▶ **About this task**
Each line of the material below that holds the word "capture" needs to be copied.
^^^^^^^^^^^^^^^^
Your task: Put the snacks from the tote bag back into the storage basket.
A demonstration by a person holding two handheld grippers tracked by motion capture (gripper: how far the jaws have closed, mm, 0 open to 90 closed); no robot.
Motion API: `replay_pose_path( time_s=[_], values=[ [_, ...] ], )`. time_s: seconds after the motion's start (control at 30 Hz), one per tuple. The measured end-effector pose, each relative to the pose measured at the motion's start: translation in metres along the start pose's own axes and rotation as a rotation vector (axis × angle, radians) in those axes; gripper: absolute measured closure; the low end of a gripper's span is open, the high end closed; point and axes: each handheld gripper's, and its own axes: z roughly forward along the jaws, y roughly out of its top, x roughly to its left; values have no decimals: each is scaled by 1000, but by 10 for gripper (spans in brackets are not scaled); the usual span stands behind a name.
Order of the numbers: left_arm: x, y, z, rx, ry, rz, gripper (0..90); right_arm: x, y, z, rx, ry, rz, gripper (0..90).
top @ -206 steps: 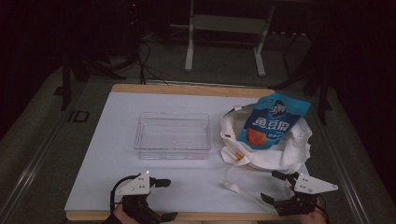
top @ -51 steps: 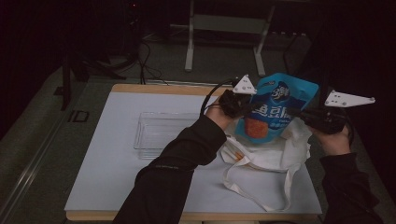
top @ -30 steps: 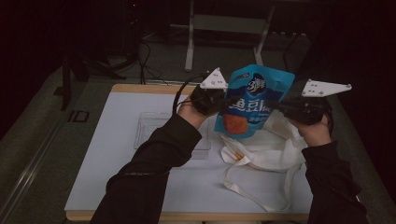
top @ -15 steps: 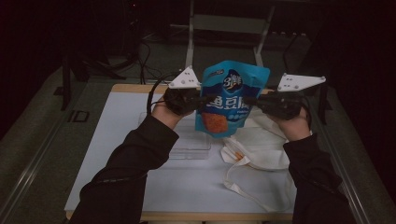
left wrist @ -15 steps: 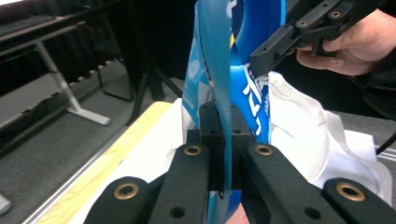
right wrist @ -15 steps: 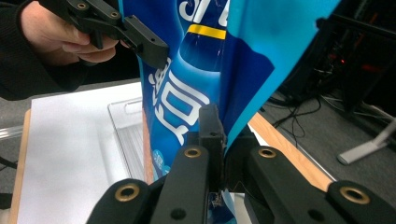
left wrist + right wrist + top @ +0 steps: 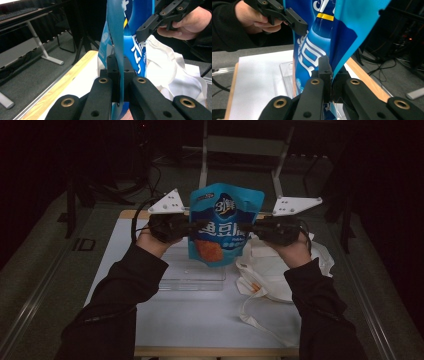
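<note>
A glossy blue foil pouch (image 7: 225,227) hangs upright, side edges clamped by left gripper (image 7: 187,226) and right gripper (image 7: 250,227) above the bench (image 7: 200,320).

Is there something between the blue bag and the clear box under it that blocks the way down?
Nothing visible does. The blue snack bag, pinched by the left gripper and right gripper, hangs above the open clear box; the white tote bag lies beside it.

A clear plastic box (image 7: 192,276) sits mid-desk (image 7: 200,320). A white cloth bag (image 7: 270,270) lies crumpled toward the right edge. Behind the far edge stands a metal frame (image 7: 240,145).
</note>
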Motion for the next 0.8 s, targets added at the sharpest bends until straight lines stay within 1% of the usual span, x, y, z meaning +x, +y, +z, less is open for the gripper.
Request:
replay_pose_path(
  time_s=[0.07, 0.1, 0.13, 0.17, 0.3, 0.33, 0.37, 0.43, 0.53, 0.63, 0.67, 0.77, 0.8],
  values=[
    [3, -3, -6, -1, -3, -3, 900, 3, 2, 6, 2, 8, -3, 890],
    [3, -3, -6, -1, -3, -3, 900, 4, 4, 9, 5, 12, -5, 890],
    [6, -7, -10, -3, -5, -11, 900, 4, 4, 9, 5, 12, -5, 890],
    [8, -10, -15, 2, -2, -11, 900, 7, 6, 18, 7, 26, -10, 890],
    [13, -18, -27, 8, 5, -20, 900, 11, 8, 31, 5, 46, -8, 890],
    [13, -18, -27, 8, 5, -20, 900, 11, 8, 31, 5, 46, -8, 890],
    [15, -23, -33, 8, 12, -30, 900, 13, 9, 39, 6, 59, -6, 890],
    [18, -28, -39, 9, 15, -39, 900, 15, 10, 46, 5, 67, -7, 889],
    [22, -36, -46, 16, 31, -43, 900, 18, 11, 58, 9, 77, -6, 890],
    [26, -45, -50, 14, 42, -53, 900, 20, 10, 71, 13, 84, -5, 889],
    [28, -49, -51, 18, 45, -62, 900, 20, 10, 74, 16, 87, -1, 890],
    [31, -59, -51, 23, 53, -75, 900, 21, 6, 85, 25, 90, 8, 890],
    [32, -62, -51, 25, 54, -79, 900, 21, 4, 88, 30, 90, 2, 889]
  ],
)
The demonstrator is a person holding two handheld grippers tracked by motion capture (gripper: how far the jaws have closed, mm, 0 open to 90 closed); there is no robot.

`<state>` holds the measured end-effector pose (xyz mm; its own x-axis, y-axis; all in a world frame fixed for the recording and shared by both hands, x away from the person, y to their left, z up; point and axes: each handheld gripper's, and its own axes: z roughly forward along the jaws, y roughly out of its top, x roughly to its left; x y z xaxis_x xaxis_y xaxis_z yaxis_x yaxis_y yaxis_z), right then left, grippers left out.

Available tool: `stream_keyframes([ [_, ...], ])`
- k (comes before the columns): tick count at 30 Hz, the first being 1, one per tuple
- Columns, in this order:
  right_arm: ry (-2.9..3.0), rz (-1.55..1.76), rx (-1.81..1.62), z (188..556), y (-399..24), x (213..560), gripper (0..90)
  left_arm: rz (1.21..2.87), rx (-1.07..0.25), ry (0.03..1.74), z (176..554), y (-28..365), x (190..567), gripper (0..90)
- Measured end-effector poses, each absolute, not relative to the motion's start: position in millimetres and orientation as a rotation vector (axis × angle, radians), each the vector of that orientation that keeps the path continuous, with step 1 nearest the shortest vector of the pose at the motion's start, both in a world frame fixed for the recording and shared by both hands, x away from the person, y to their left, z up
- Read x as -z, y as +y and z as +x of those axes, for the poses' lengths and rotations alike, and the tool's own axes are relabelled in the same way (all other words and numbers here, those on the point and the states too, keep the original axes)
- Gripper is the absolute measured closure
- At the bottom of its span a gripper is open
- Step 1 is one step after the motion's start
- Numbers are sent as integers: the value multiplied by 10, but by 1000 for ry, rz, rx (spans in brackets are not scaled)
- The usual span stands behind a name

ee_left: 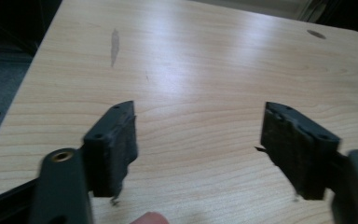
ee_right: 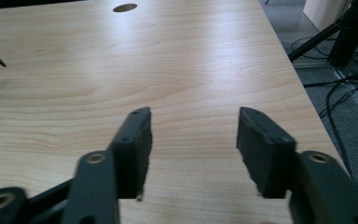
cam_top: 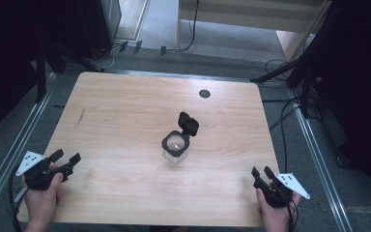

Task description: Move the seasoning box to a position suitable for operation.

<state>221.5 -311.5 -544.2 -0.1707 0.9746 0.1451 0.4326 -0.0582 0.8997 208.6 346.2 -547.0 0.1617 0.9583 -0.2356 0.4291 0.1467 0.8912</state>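
A wooden table (cam_top: 125, 111) seen from above, with a small clear jar (cam_top: 175, 149) standing near its centre. The jar's black hinged lid (cam_top: 189, 123) is flipped open and tilts up toward the far side, leaving the round black rim exposed. A dark round hole (cam_top: 204, 94) lies in the tabletop farther back, and a thin dark streak (cam_top: 80, 117) marks the wood on the left.

The left gripper (cam_top: 66, 160) is held at the near left corner, its jaws spread wide with nothing between them; in the left gripper view (ee_left: 198, 135) only bare wood shows in the gap. The right gripper (cam_top: 262, 173) is held at the near right corner, jaws likewise apart and empty, as the right gripper view (ee_right: 193, 140) confirms. The jar stands well apart from both grippers, between them and farther from the person, touching neither. Each gripper is grasped by a hand (cam_top: 42, 200) entering from the near edge.
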Motion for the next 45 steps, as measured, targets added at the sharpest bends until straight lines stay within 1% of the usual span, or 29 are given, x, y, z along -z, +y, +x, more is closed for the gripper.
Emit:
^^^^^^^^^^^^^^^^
▶ **Solution for this problem**
A demonstration by a person holding two handheld grippers tracked by motion capture (gripper: how far the jaws have closed, mm, 0 open to 90 closed); no robot.
The demonstrator is a person holding two handheld grippers tracked by motion capture (gripper: how far the jaws have closed, mm, 0 open to 90 closed); there is no robot.

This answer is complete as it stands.